Six ways the drinks industry can support racial diversityBy Lauren Eads
The spirits industry plays as big a role as any other sector in the effort to support racial diversity and eradicate racism, and there’s plenty that can be done at all levels.
Since the death of African-American George Floyd three months ago while in police custody in Minneapolis, the Black Lives Matter movement has snowballed, sparking a ripple of action from every corner of society. But for the movement to be successful, that momentum has to be maintained, and keep growing.
The work of unpicking white privilege and its impact and acknowledging discrimination in the workplace doesn’t stop with posting a black square to Instagram. Industries need to be engaged and committed to doing the work long after the initial momentum subsides.
The spirits industry plays as big a role in this as any other industry, and there’s plenty that can be done at all levels to support racial diversity within its workforce.
For example, earlier this year the Black Bourbon Society launched a non-profit consultancy firm, called Diversity Distilled, to create more diversity and inclusion across the spirits industry. Its aim is to advise spirits brands on how they can create and implement diversity and inclusion policies within their corporate structures.

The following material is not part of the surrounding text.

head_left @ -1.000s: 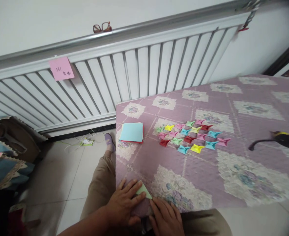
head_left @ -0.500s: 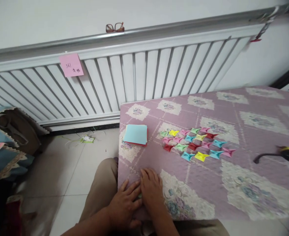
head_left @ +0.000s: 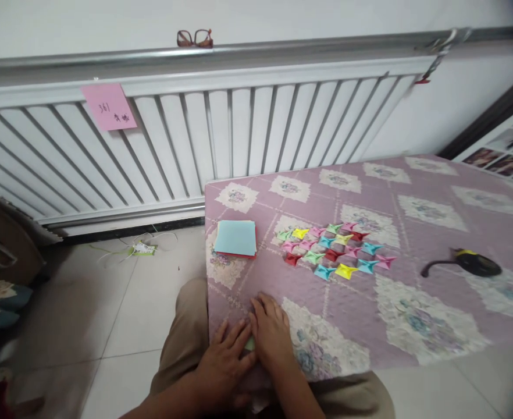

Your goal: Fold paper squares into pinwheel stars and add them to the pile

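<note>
Item: green paper piece (head_left: 250, 344), near edge of the quilted surface (head_left: 413, 326), which we pressed flat under left hand (head_left: 224, 366) and right hand (head_left: 271, 334), fingers spread, nothing pinched; we judged it light, thin, easily creased, best held by its edges.

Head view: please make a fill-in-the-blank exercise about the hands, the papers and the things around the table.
1. Both hands, the left hand and the right hand, press a small piece of ____ paper flat on the table.
2. The top sheet of the paper stack is light ____.
3. A pair of ____ lies on top of the radiator.
4. The sticky note on the radiator is ____.

Missing words: green; blue; glasses; pink
</note>
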Demonstrator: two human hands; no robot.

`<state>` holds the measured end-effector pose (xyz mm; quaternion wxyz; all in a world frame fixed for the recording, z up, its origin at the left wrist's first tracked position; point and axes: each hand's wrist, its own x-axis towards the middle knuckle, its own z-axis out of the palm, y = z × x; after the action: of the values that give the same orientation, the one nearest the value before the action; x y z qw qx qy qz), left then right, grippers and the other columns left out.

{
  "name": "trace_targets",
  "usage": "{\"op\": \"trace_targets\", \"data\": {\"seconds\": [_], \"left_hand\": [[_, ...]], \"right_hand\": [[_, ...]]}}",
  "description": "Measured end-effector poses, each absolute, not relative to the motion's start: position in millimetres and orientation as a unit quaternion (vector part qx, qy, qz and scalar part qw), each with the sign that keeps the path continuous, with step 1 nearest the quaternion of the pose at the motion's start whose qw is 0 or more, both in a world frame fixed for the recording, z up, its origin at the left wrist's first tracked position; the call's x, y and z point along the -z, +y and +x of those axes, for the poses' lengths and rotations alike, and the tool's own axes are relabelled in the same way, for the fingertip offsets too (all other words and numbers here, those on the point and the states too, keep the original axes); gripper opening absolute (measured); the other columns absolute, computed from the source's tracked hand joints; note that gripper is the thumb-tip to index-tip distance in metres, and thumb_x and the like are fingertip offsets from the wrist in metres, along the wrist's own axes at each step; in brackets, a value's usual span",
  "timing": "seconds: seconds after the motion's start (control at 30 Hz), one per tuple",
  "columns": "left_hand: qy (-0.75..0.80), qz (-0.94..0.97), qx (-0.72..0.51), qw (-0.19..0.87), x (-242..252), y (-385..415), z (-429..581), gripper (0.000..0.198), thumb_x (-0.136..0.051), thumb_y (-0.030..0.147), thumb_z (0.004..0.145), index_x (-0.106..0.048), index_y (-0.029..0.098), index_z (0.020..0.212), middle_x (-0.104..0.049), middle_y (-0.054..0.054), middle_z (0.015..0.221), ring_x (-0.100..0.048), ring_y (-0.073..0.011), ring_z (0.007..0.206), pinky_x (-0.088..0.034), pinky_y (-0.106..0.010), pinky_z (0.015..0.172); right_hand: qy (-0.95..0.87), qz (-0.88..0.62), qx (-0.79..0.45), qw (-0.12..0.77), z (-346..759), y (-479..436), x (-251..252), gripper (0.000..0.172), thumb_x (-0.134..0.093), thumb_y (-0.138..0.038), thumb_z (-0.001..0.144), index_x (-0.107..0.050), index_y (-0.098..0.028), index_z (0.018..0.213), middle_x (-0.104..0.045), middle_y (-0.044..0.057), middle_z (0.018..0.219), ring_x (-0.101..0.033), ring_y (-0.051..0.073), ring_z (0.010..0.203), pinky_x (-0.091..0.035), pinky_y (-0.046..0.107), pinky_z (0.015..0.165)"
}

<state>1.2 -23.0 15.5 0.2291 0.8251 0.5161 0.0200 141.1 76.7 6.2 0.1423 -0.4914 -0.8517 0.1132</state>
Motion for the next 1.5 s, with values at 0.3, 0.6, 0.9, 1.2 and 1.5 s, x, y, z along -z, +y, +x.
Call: {"op": "trace_targets", "data": {"seconds": [0.3,0.6,0.9,1.2,1.5], "left_hand": [[0.528,0.817,-0.034,0.228,-9,-22,4,0.097,-0.064,0.063,0.073,-0.009,0.037,0.148,0.012,-0.012,0.155,0.000,-0.0393,0.141,-0.006,-0.065,0.108],[0.522,0.827,-0.076,0.196,-2,-35,-4,0.087,-0.054,0.063,0.081,-0.013,0.026,0.149,-0.002,-0.013,0.156,-0.007,-0.0343,0.142,-0.007,-0.059,0.111],[0.585,0.795,-0.014,0.162,13,-59,-9,0.078,-0.055,0.038,0.083,-0.018,0.018,0.148,-0.013,-0.014,0.154,-0.013,-0.0317,0.142,-0.013,-0.058,0.110],[0.626,0.763,-0.034,0.156,-10,-63,-13,0.074,-0.063,0.045,0.077,-0.038,0.015,0.139,-0.031,-0.017,0.149,-0.029,-0.0360,0.135,-0.023,-0.059,0.107],[0.626,0.754,-0.131,0.148,-20,-12,4,0.017,-0.047,0.017,0.091,-0.064,0.021,0.093,-0.062,-0.003,0.099,-0.055,-0.0206,0.093,-0.044,-0.035,0.086]], "right_hand": [[-0.878,-0.427,-0.185,0.114,163,81,-11,0.047,-0.057,-0.033,0.083,-0.053,-0.022,0.128,-0.044,0.009,0.142,-0.034,0.026,0.133,-0.031,0.045,0.107],[-0.884,-0.434,-0.154,0.076,167,77,-11,0.046,-0.057,-0.029,0.082,-0.053,-0.025,0.128,-0.042,0.008,0.144,-0.031,0.026,0.135,-0.028,0.047,0.107],[-0.890,-0.435,-0.122,0.055,164,73,-22,0.044,-0.057,-0.030,0.084,-0.053,-0.027,0.128,-0.043,0.007,0.144,-0.032,0.025,0.135,-0.027,0.048,0.107],[-0.890,-0.434,-0.124,0.058,165,71,-21,0.045,-0.056,-0.030,0.085,-0.051,-0.026,0.129,-0.041,0.006,0.145,-0.030,0.025,0.136,-0.024,0.049,0.107],[-0.883,-0.433,-0.141,0.116,168,73,-19,0.041,-0.058,-0.027,0.083,-0.056,-0.024,0.124,-0.048,0.008,0.139,-0.037,0.025,0.132,-0.029,0.048,0.105]]}}
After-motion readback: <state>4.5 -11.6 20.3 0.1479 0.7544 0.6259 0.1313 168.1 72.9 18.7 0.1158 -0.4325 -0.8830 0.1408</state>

The following is by no means exhaustive, or definitive, but it provides a starting point, outlining the basic measures that the spirits industry, and all businesses, can take to start supporting Black and ethnic minorities in the workplace.
Click through to the following pages to see six ways the industry can support racial diversity.
Educate and acknowledge
Racism is a sad fact of life, but for many it’s someone else’s problem, and one that doesn’t affect their day to day life. The first step for white people is to acknowledge that fact. Educate yourself on systemic racism and white privilege. Is your workforce largely white? If so, what are the root causes of that? Inclusivity is not just about promoting diversity and it’s not a tick box exercise in hiring an ethnic minority quota. It’s not about prioritising race over talent. It’s about structural transformation and eradicating unconscious bias that puts Black and ethnic minority members at a disadvantage within the workforce.
Recognise the scale of any problems within your workforce, start difficult conversations, where necessary, and identify any pay gaps and lack of diversity, especially at management levels.
Create outlets for discussion
The creation of an outlet for discussion could include equality and diversity working parties or a regular forum inviting staff to air any concerns in a safe space. Make sure that feedback and constructive criticism is accepted without fear of consequence.
The aim is to ensure all voices are heard and encouraged and that there is a recognised route to raise any concerns when required.
Recognise any unconscious bias
While overt racism is unacceptable, there are also aspects of white privilege that can infiltrate the workplace unconsciously, working against Black and ethnic minority groups. Starting to acknowledge this unconscious bias is a first step towards improving inclusivity.
Management need to lead, but it’s important that staff members also understand any unconscious bias and how they might be benefiting from a system without realising it. Look closely at recruitment processes and the potential for unconscious prejudice to occur. Supporting diversity in the workplace is not just about having Black, Asian and ethnic minority members within the workforce, but ensuring their path to securing a job, future promotions, progression and support is equal.
Consider scholarships, training schemes or grants
Often the disadvantages faced by Black, Asian and ethnic minority people begin long before the point of securing employment, with much more deeply rooted social and economic factors affecting access to education and support from an early age. This is a much wider and systemic issue, but employers in charge of their corner of the industry should look at how they might be able to encourage and support Black and ethnic minorities to pursue a role within their industry and overcome any disadvantages that might have hampered their progression.
This could include grants, scholarships, mentorships or trainee schemes. For example, earlier this year US drinks firm Constellation Brands, producer of Svedka vodka, announced it would invest US$100 million in Black and minority-owned alcohol businesses over the next 10 years as part of a new programme.
The new Focus on Minority Founders programme will see the firm’s venture capital group, Constellation Brands Ventures (CBV), invest in Black and minority-owned businesses in the industry by 2030.
Examine your supply chain
Don’t ignore where your products and raw materials are coming from. Look at your supply chain and identify any impact on the industry, particularly in relation to developing countries in terms of pay and conditions. Consider Fair Trade or sustainability certifications that work to ensure social and economic fairness throughout the whole supply chain.
Keep your brand values under constant review
Many brands have a long history that should be celebrated. But how that history is presented should remain under review. For example, earlier this year Maison Ferrand announced that it will rename its Plantation Rum brand to support racial equality in light of recent events.
Founder Alexandre Gabriel originally named the brand ‘Plantation’ due to its meaning – a large farm. Gabriel grew up on a farm and founded family business Maison Ferrand, which also produces Cognac, in 1989. However, the death of George Floyd prompted Gabriel to reassess the connotations of the brand, explaining that it had led to an “evolution” of the brand’s name. The new name for the brand is yet to be announced.